— Exercise description —
Each line below should be set down again unchanged.

— Given data —
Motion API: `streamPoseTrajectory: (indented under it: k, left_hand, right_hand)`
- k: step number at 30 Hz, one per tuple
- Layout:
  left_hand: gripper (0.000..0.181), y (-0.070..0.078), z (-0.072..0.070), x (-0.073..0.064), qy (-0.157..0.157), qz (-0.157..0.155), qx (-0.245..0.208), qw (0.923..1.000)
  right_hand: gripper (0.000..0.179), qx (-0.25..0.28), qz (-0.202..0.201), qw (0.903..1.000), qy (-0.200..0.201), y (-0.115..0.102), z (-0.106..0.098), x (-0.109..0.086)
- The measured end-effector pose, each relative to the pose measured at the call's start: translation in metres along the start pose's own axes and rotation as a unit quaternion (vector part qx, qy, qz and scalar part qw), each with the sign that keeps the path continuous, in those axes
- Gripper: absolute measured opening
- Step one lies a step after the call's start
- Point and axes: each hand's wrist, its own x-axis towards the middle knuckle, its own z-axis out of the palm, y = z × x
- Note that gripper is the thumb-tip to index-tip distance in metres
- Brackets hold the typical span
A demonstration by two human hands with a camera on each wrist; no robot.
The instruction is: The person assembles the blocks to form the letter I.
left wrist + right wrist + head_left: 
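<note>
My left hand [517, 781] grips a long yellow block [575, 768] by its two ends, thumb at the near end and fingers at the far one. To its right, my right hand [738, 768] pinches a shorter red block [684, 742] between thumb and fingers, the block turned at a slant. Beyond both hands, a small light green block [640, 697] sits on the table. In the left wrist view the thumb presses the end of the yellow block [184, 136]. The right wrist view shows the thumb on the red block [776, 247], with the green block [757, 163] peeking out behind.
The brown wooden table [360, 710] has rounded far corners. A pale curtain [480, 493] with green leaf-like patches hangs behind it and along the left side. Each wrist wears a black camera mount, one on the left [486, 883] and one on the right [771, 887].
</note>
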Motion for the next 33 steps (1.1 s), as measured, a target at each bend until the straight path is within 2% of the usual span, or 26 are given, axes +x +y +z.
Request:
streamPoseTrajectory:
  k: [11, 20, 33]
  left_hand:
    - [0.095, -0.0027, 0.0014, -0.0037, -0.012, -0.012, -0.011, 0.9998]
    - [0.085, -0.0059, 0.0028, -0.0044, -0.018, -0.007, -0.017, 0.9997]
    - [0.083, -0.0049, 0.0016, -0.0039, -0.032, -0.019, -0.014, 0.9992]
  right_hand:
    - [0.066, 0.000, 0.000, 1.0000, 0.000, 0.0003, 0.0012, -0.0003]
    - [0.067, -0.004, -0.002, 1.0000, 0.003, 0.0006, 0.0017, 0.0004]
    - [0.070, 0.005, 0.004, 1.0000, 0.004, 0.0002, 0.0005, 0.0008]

— Final answer —
Motion API: `streamPoseTrajectory: (indented under it: k, left_hand, right_hand)`
- k: step number at 30 Hz, one per tuple
- Layout:
  left_hand: gripper (0.000..0.181), y (-0.070..0.078), z (-0.072..0.070), x (-0.073..0.064), qy (-0.157..0.157), qz (-0.157..0.155), qx (-0.245..0.208), qw (0.923..1.000)
  right_hand: gripper (0.000..0.179), qx (-0.25..0.28), qz (-0.202..0.201), qw (0.903..1.000), qy (-0.200..0.201), y (-0.115..0.102), z (-0.106..0.098), x (-0.109..0.086)
- The measured end-effector pose, each relative to the pose measured at the call's start: translation in metres along the start pose's own axes and rotation as a unit quaternion (vector part qx, qy, qz and scalar part qw), each with the sign that keeps the path continuous, in those axes
- Gripper: absolute measured opening
- Step one lies a step after the call's start
- Point and axes: each hand's wrist, its own x-axis towards the middle knuckle, its own z-axis out of the palm, y = z × x
- Note that gripper is the thumb-tip to index-tip distance in metres
- Brackets hold the typical span
A demonstration by two human hands with a camera on each wrist; no robot.
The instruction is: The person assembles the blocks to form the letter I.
left wrist + right wrist + head_left: 
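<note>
My left hand [517, 781] grips a long yellow block [575, 768] by its two ends, thumb at the near end and fingers at the far one. To its right, my right hand [738, 768] pinches a shorter red block [684, 742] between thumb and fingers, the block turned at a slant. Beyond both hands, a small light green block [640, 697] sits on the table. In the left wrist view the thumb presses the end of the yellow block [184, 136]. The right wrist view shows the thumb on the red block [776, 247], with the green block [757, 163] peeking out behind.
The brown wooden table [360, 710] has rounded far corners. A pale curtain [480, 493] with green leaf-like patches hangs behind it and along the left side. Each wrist wears a black camera mount, one on the left [486, 883] and one on the right [771, 887].
</note>
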Motion for the next 33 steps (1.1 s), as measured, a target at each bend until the straight path is within 2% of the usual span, or 26 are given, axes +x +y +z.
Request:
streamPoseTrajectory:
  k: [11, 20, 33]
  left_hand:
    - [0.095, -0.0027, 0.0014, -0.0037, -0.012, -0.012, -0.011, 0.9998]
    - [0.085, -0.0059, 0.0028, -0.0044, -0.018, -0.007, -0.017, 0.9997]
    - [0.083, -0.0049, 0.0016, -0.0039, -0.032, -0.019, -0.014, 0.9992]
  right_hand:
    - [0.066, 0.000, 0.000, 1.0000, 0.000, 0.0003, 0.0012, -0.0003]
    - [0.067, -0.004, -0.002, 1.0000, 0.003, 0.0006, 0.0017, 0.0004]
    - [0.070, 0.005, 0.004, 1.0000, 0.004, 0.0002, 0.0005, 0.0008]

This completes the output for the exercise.